Reputation: 1
I have a csv file I cannot read properly because instead of it being comma-separated it has semicolons, therefore I cannot read it as a table.
Do you know if I can write a script in order to see it properly? Below I typed how I am reading part of the file.

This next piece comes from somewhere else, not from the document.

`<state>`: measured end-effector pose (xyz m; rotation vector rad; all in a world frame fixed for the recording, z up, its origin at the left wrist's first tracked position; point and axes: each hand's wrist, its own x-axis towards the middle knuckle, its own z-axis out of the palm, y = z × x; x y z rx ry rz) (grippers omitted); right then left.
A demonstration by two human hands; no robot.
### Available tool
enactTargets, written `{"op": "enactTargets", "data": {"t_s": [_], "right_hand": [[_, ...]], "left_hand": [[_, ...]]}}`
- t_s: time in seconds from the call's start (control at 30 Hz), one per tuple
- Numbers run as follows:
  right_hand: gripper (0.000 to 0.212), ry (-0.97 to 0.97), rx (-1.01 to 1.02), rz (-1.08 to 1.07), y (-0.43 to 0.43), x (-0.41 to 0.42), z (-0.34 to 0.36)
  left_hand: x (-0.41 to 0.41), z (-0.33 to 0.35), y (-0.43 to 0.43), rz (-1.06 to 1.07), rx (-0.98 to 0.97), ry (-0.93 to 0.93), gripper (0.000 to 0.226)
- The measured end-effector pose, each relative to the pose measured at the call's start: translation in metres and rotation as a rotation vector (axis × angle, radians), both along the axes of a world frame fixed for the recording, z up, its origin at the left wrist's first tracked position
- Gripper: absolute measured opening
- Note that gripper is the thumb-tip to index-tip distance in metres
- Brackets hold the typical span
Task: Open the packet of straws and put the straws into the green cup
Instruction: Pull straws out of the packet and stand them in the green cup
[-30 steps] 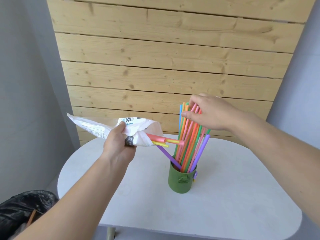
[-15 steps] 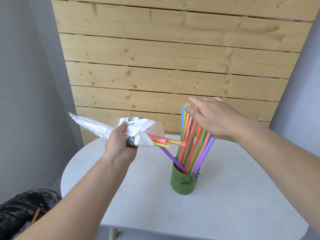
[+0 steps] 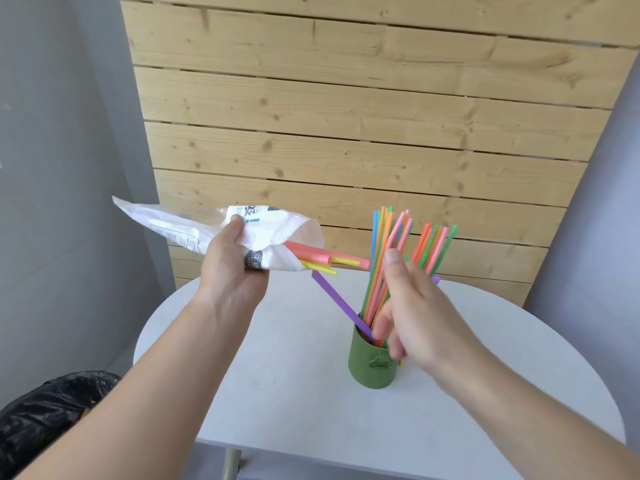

;"sid";"aid";"sentnr";"parnr";"sentence";"Subject.party";
1;43160789;74861000;1;1;"Officieel „aanzoek"" namens
2;43160790;74861000;1;2;"Van onze parlementaire redactie NA;NA;NA;NA;NA;NA;NA
3;43160791;74861000;2;2;"Hierdoor is de opvolging van
4;43160792;74861000;3;2;"Dr. Samkalden had in ;NA;NA;NA;NA;NA;NA;NA
5;43160793;74861000;4;2;"In het kabinet-Bi
6;43160794;74861000;5;2;"_";NA;NA;NA;NA;NA;NA;NA
Upvotes: 0
Views: 105
Reputation: 87054
Use the delimiter
argument to csv.reader()
;
import csv
with open('your_file.csv') as f:
reader = csv.reader(f, delimiter=';')
_ = next(reader) # skip header row
for row in reader:
print row
Output
['1', '43160789', '74861000', '1', '1', 'Officieel \xc3\xa2\xe2\x82\xac\xc5\xbeaanzoek" namens\n2;43160790;74861000;1;2;Van onze parlementaire redactie NA', 'NA', 'NA', 'NA', 'NA', 'NA', 'NA'] ['3', '43160791', '74861000', '2', '2', 'Hierdoor is de opvolging van\n4;43160792;74861000;3;2;Dr. Samkalden had in ', 'NA', 'NA', 'NA', 'NA', 'NA', 'NA', 'NA'] ['5', '43160793', '74861000', '4', '2', 'In het kabinet-Bi\n6;43160794;74861000;5;2;_"', 'NA', 'NA', 'NA', 'NA', 'NA', 'NA', 'NA']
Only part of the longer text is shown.